Understanding resident vs. non-resident status
Foreigners can buy property in Spain regardless of residency – but legal status affects your taxes, not your right to purchase. To complete a property deal, you’ll need a NIE number (Foreigner Identification Number).
Non-residents obtain a non-resident NIE, while those planning to live in Spain for over 183 days apply for a resident NIE. Spending more than 183 days in Spain makes you a tax resident, triggering worldwide income taxation.
Non-residents are taxed only on Spanish-sourced income like rental profits or capital gains from property sales.
Legal limits for US citizens buying properties in Spain
For most property types, there are virtually no barriers. While Spain is open to foreign buyers, a few practical rules apply:
- You must obtain an NIE (Número de Identificación de Extranjero) before closing any property deal.

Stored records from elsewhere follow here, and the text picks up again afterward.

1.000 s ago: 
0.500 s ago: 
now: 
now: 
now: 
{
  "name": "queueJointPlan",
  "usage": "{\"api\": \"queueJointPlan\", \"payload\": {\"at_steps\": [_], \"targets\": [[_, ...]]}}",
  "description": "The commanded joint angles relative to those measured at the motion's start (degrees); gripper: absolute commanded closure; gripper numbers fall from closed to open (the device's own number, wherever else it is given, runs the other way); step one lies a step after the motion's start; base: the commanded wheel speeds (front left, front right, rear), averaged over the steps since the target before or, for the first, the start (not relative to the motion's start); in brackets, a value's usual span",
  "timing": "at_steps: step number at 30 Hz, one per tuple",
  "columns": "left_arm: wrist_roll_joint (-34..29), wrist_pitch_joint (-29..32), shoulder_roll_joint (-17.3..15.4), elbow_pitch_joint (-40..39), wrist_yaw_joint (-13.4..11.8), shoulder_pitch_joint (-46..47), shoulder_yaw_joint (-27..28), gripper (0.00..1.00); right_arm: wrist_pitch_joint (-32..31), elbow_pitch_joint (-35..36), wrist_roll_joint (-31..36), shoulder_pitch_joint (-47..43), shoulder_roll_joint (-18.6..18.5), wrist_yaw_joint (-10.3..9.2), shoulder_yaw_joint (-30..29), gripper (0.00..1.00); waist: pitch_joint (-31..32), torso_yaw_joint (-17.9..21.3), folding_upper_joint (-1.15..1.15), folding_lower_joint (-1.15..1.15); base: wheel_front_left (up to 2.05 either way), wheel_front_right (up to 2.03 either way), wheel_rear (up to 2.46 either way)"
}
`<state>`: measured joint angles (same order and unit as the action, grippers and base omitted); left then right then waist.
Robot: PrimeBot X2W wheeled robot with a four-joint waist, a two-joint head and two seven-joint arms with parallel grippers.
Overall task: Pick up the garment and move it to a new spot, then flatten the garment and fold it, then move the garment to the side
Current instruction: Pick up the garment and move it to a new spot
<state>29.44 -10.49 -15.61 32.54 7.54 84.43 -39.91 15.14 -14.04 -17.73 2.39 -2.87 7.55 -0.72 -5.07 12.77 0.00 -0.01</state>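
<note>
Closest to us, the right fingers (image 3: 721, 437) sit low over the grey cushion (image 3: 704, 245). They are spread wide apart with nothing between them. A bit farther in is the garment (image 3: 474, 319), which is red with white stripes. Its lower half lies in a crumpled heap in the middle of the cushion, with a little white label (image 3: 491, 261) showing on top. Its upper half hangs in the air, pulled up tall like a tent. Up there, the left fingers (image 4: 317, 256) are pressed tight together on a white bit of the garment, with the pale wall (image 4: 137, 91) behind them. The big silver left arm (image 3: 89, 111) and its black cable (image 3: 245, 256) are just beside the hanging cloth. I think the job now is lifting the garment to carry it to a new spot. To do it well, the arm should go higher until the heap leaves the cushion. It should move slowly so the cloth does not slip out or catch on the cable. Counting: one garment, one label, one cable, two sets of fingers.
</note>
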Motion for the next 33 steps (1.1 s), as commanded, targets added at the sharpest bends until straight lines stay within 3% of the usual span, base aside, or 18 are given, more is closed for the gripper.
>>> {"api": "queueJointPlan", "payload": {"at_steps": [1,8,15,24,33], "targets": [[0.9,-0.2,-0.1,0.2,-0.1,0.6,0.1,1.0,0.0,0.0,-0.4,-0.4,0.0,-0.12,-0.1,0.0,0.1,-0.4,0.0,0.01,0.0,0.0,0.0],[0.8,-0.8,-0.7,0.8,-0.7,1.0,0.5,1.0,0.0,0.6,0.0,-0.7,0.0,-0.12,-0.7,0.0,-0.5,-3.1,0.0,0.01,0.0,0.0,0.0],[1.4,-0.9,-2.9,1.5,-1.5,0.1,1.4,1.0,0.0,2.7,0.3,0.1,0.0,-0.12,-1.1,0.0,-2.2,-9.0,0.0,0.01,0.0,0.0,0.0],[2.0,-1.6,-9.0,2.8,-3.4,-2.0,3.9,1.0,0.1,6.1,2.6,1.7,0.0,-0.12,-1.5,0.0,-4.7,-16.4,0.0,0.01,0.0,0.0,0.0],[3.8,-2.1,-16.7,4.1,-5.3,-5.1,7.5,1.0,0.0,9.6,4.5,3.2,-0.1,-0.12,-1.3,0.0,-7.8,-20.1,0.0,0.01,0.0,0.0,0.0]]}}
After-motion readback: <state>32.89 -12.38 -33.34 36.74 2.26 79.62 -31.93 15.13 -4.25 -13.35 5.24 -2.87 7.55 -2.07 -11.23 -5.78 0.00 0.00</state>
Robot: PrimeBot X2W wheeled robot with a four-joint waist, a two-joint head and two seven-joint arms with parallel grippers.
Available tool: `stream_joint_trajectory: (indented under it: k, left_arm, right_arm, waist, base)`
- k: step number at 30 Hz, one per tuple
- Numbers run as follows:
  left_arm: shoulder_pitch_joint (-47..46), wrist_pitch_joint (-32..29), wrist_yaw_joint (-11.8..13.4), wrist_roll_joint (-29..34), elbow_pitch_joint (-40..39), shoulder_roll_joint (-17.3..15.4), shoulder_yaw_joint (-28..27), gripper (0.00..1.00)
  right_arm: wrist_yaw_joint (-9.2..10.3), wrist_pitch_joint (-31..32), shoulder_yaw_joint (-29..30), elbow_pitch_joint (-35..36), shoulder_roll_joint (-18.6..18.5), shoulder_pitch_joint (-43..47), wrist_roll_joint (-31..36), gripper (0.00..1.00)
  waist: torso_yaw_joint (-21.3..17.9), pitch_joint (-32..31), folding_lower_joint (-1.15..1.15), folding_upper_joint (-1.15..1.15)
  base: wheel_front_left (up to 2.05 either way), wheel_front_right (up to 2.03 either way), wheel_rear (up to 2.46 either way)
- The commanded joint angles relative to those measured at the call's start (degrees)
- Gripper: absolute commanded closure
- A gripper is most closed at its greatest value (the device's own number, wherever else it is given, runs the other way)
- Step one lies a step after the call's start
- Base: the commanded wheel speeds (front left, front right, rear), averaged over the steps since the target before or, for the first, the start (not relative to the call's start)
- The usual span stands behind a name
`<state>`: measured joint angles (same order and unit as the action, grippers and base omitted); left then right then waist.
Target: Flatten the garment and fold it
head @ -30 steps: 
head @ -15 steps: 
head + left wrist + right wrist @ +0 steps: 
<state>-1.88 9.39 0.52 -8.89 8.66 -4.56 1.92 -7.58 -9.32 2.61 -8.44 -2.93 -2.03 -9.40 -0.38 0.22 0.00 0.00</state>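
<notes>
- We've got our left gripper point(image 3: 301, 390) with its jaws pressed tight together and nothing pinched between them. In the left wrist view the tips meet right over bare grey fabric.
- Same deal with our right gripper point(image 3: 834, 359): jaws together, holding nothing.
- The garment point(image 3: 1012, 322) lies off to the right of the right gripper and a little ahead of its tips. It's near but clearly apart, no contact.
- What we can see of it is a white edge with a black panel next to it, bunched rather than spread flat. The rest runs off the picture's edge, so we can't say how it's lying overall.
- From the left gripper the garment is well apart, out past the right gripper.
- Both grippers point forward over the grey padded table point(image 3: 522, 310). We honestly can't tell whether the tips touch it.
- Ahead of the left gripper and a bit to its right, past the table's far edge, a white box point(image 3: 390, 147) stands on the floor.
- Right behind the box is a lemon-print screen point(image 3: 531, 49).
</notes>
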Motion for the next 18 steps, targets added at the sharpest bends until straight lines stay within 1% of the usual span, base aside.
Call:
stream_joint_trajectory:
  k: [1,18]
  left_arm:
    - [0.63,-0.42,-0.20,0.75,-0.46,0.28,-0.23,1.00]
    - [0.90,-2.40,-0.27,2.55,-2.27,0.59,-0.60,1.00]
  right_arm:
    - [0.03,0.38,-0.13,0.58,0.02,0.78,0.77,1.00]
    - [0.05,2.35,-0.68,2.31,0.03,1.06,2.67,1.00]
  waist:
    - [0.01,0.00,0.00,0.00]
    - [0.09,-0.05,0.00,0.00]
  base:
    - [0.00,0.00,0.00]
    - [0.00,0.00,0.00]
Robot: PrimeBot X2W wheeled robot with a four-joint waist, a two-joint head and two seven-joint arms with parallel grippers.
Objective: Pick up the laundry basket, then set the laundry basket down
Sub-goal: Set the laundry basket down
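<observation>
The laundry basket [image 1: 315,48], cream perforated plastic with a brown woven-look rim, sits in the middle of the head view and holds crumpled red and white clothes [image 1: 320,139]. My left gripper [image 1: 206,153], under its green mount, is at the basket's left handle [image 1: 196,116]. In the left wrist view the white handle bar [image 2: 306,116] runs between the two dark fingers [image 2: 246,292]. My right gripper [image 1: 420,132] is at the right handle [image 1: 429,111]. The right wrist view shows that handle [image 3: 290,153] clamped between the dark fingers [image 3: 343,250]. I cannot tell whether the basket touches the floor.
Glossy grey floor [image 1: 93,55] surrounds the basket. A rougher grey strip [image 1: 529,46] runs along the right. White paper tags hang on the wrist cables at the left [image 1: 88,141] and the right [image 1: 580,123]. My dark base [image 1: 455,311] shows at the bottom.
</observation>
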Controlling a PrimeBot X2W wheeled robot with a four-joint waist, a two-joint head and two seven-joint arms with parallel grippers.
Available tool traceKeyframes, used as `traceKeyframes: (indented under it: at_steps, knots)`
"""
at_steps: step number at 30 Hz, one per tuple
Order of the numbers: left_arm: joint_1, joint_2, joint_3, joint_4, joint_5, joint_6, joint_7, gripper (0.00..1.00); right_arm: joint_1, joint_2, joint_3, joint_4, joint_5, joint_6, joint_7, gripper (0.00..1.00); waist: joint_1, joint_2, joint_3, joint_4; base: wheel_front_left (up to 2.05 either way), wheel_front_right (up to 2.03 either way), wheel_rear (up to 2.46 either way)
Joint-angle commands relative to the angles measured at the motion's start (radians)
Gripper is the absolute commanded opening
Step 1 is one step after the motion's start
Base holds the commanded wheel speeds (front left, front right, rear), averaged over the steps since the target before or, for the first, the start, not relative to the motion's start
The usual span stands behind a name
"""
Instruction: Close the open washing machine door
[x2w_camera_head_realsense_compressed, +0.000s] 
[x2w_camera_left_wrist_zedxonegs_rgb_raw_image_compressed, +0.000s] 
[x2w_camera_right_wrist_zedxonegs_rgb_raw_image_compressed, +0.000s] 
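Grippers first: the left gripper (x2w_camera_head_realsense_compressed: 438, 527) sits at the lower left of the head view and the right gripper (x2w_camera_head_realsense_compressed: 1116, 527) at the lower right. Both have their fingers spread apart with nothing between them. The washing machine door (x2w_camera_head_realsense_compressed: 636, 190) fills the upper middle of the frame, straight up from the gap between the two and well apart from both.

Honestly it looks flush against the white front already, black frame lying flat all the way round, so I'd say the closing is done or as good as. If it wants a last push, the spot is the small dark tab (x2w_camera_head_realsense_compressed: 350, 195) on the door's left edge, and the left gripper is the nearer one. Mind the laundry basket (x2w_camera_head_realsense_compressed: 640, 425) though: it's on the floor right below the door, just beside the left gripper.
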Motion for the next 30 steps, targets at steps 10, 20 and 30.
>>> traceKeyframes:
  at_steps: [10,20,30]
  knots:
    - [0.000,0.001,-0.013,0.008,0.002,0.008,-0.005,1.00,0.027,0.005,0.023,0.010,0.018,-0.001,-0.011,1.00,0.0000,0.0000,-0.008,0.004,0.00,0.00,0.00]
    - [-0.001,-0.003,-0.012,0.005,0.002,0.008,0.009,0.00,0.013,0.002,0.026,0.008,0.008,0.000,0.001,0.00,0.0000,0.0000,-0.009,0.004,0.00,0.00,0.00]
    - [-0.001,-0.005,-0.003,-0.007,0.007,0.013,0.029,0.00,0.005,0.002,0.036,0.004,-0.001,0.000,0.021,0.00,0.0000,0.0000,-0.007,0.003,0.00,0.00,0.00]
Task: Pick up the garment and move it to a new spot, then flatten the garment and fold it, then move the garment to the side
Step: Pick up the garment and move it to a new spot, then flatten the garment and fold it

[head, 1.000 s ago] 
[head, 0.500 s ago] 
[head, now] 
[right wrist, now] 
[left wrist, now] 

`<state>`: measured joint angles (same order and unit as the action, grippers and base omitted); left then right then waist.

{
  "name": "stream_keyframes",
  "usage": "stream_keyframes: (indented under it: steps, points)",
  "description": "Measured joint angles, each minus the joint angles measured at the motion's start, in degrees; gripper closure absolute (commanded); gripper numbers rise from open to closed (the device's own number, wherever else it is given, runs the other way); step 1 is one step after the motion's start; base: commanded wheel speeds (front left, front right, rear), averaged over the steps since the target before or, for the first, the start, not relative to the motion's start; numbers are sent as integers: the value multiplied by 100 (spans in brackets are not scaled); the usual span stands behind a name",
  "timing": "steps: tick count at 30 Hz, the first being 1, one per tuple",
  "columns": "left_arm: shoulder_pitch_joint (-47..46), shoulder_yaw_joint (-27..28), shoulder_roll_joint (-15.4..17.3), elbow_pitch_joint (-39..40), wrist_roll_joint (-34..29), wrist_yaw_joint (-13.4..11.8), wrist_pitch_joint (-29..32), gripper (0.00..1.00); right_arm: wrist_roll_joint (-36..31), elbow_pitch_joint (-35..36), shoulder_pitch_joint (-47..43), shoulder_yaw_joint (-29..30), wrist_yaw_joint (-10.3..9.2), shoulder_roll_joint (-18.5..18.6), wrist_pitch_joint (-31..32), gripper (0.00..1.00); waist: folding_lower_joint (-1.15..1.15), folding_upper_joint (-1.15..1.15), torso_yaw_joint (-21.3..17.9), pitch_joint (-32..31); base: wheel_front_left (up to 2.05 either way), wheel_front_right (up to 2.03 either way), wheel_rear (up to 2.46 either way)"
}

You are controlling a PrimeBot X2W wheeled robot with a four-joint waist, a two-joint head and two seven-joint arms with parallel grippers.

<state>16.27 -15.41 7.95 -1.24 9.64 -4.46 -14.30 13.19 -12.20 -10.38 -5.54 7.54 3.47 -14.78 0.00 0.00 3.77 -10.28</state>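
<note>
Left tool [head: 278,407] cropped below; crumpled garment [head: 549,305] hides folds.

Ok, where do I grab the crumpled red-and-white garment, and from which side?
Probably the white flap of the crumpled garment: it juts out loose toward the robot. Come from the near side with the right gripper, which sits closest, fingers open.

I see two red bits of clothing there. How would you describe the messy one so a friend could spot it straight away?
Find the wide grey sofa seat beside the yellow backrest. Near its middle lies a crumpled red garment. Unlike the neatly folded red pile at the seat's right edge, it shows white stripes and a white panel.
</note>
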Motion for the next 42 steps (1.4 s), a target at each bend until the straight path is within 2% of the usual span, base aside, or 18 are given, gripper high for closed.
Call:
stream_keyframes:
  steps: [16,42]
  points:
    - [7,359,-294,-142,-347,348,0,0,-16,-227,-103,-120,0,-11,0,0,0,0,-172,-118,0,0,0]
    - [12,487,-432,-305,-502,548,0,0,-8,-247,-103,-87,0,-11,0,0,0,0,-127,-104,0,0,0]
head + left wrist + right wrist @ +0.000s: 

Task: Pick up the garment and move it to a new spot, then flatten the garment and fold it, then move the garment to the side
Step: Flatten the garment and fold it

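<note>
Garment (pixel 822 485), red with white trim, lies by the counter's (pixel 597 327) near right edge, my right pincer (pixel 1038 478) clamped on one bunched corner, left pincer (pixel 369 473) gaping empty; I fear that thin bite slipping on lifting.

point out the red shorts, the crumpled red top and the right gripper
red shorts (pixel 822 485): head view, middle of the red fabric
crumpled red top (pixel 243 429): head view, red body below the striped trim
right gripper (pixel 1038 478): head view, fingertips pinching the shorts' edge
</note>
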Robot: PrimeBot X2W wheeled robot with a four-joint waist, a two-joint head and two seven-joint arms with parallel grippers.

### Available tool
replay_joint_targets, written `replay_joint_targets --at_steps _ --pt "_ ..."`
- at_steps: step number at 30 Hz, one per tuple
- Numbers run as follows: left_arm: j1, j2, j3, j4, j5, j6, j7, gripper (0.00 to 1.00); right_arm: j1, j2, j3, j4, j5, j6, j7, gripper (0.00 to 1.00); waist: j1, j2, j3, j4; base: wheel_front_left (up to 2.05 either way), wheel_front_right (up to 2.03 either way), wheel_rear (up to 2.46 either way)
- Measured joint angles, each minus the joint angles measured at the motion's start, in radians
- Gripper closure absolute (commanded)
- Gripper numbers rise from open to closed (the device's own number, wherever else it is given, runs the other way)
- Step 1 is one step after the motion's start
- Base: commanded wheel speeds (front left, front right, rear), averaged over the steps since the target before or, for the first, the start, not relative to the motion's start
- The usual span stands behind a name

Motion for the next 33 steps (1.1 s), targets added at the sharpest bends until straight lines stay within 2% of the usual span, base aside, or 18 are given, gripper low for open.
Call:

- Certain military or protected zones may require extra approval for non-EU citizens – though these are rare.
- Financing may be slightly more restrictive for non-residents, often requiring a higher down payment.
- Aside from these, there are no broad restrictions on expats buying real estate in Spain.
Golden visa and residency options
For years, Spain’s Golden Visa was a popular gateway for foreigners to buy property in Spain while securing residency – but major changes have arrived. The program officially closed in April 2025, leaving prospective US citizens who want to buy property in Spain exploring alternative paths.
Still, it’s worth understanding how this program worked, as it shaped the real estate landscape for foreign investors for over a decade.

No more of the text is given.